The present Hurley historian, appointed by the town, Dave Baker, shared with me his knowledge of the cluster of small stone houses and the inter-related families of this old Dutch village that he is studying. He says that he knows the informant's name. "Try and forget it," I told him.

Returning to Coenraet Elmendorf and his 1749 will, he gives his son Luykes, "...all my Coopers tools and Utensils." and to his son Wilhelmus all his "weaving tuels and Utensils." and to his son Jonathan all his "...Shoemakers tools with Leather and all utensils."

There are no mentions of slaves in the will. They are often listed in wills by first name along with the household utensils. Coenraet Elmendorf was a man of means. He was probably not a cooper who made barrels nor a shoemaker or weaver. Owning the tools and utensils of these trades implies they were businesses that used slaves or indentured labor.

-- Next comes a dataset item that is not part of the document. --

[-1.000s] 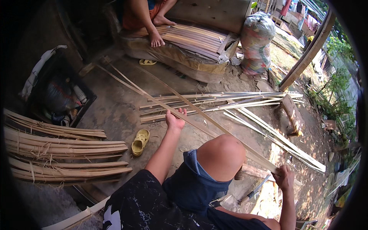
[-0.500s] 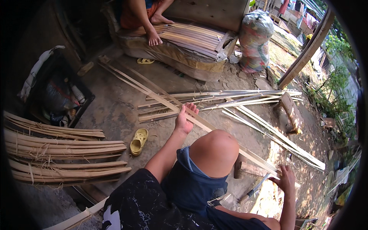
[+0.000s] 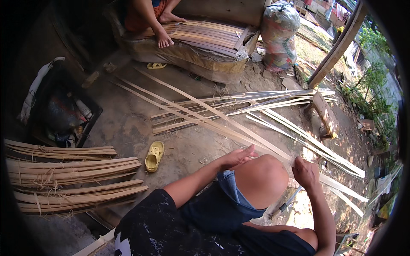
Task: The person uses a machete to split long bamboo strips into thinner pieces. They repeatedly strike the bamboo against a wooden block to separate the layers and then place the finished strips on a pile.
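Several long, pale bamboo strips point(image 3: 200, 120) slant across the middle, their far ends fanned apart on the ground at the upper left. My right hand point(image 3: 306, 172) is closed in a fist around them just right of my raised knee. Their near ends stick out past it toward the lower right. My left hand point(image 3: 239, 157) lies beside the knee, just under the strips. Its thumb is raised and apart from the fingers, which are partly hidden; whether it touches the strips is unclear.
Other strips point(image 3: 256, 94) lie on the ground ahead. Tied bundles point(image 3: 77, 168) rest at left near a yellow clog point(image 3: 154, 156). A wooden block point(image 3: 323, 115) stands at right. Another person's bare feet point(image 3: 164, 37) rest on a slatted seat point(image 3: 209, 36) beside a stuffed plastic bag point(image 3: 279, 38).
The strips have fanned apart at their far ends and shifted. My left hand has come back toward my knee; my right hand has moved up and left and closed around the strips.
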`<action>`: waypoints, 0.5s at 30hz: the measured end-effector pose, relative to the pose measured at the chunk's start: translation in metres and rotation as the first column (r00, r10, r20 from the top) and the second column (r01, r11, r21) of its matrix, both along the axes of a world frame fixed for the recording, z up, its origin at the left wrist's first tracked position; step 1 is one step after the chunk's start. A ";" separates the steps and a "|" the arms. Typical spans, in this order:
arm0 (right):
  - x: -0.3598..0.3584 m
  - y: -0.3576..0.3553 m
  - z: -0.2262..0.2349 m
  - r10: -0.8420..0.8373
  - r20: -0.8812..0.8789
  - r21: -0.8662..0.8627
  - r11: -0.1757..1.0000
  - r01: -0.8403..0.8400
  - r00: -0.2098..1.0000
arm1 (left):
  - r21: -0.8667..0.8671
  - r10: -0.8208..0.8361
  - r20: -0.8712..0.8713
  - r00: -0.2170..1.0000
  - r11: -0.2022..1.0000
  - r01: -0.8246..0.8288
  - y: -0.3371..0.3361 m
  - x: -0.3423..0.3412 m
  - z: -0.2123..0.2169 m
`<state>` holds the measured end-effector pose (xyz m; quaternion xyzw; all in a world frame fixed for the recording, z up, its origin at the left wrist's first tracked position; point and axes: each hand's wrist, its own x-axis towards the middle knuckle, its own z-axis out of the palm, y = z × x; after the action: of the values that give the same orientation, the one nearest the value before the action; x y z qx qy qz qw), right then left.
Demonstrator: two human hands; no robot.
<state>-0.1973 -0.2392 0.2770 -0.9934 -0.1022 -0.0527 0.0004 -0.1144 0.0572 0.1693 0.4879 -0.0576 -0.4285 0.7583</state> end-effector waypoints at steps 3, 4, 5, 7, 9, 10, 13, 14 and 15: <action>-0.024 -0.033 -0.002 -0.060 0.068 -0.072 0.995 0.065 0.996 | 0.110 0.051 0.193 0.980 0.991 -0.073 0.043 -0.005 -0.011; -0.030 -0.044 -0.009 -0.048 0.095 -0.026 0.998 0.050 0.994 | 0.123 0.274 0.201 0.940 0.945 -0.302 0.057 -0.001 -0.012; -0.036 -0.053 -0.011 -0.055 0.112 -0.040 0.997 0.060 0.992 | 0.135 0.480 0.215 0.850 0.848 -0.513 0.069 0.007 -0.012; -0.053 -0.075 -0.014 -0.066 0.157 -0.052 0.996 0.075 0.985 | 0.181 0.654 0.275 0.705 0.685 -0.706 0.075 0.034 -0.027; -0.057 -0.085 -0.012 -0.013 0.175 -0.061 0.998 0.024 0.985 | 0.193 0.635 0.187 0.749 0.724 -0.662 0.087 0.061 -0.027; -0.057 -0.087 -0.015 0.005 0.187 -0.074 0.997 0.009 0.982 | 0.199 0.626 0.146 0.766 0.740 -0.643 0.094 0.070 -0.024; -0.059 -0.090 -0.015 0.026 0.222 -0.098 0.995 -0.004 0.975 | 0.156 0.497 0.072 0.865 0.851 -0.502 0.097 0.093 -0.015; -0.060 -0.091 -0.013 0.028 0.234 -0.103 0.995 -0.004 0.972 | 0.129 0.497 0.064 0.865 0.856 -0.501 0.092 0.096 -0.014; -0.060 -0.090 -0.013 0.031 0.230 -0.091 0.996 -0.010 0.973 | 0.126 0.506 0.069 0.860 0.850 -0.511 0.090 0.099 -0.018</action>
<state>-0.2574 -0.3294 0.2641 -0.9784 -0.1140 -0.1631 -0.0555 -0.0153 0.1475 0.1512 0.5448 0.0912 -0.2075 0.8074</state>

(*) Ulster County, NY, Wills, Volume 1 & 2 , translated by Gustave Anjou, 1906, published by Palatine Transcripts, Rhinebeck, NY, 1980; Volume 1, page 146.

(**) Since the house is not on a north-south axes it is easier to indicate left and right, back and front, when facing the house from the road.

Sunday, September 11 In order to continue the Red Hook Survey, I returned to the Elmendorf house (NY/Dut/RH/18), reported on in the last newsletter, with Craig and Patsy Vogel and met with the owner Amy Dubin. Patsy has since discovered that the house was not built for the Elmendorf family but Pitcher, a Palatine German family and so we have re-registered the site Pitcher/Dubin (NY/Dut/RH/018)

A number of people with knowledge of Hudson Valley Dutch architecture have examined the building over the past two years and have uncovered some of the evidence that holds clues to its original form and changes. From a quick examination, the two-room center-hall house we see today is the result of a late 18 th century addition and reconfiguration of the original mid 18 th century Dutch house. It may have begun with a two-room plan, a Dutch jambless fireplace at one end and an English jambed at the other. This use of the two types of fireplaces in the same house is not unknown. Because of the less durable material, 18 th century Dutch wood frame houses are fewer in number today than examples built of stone. This example has grooved posts and mud and straw infill walls, typical for wood frame houses in the Mid Hudson and perhaps a Palatine German contribution.

Amy Dubin is just beginning the restoration of the Elmendorf house. Michael Kelley will be directing the work and HVVA and The Red Hook Survey, hope to follow its progress. The roof is secure. The next step will be to remove modern additions from the interior. There is an obvious build up of soil around the house and this will eventually be taken down to an earlier level.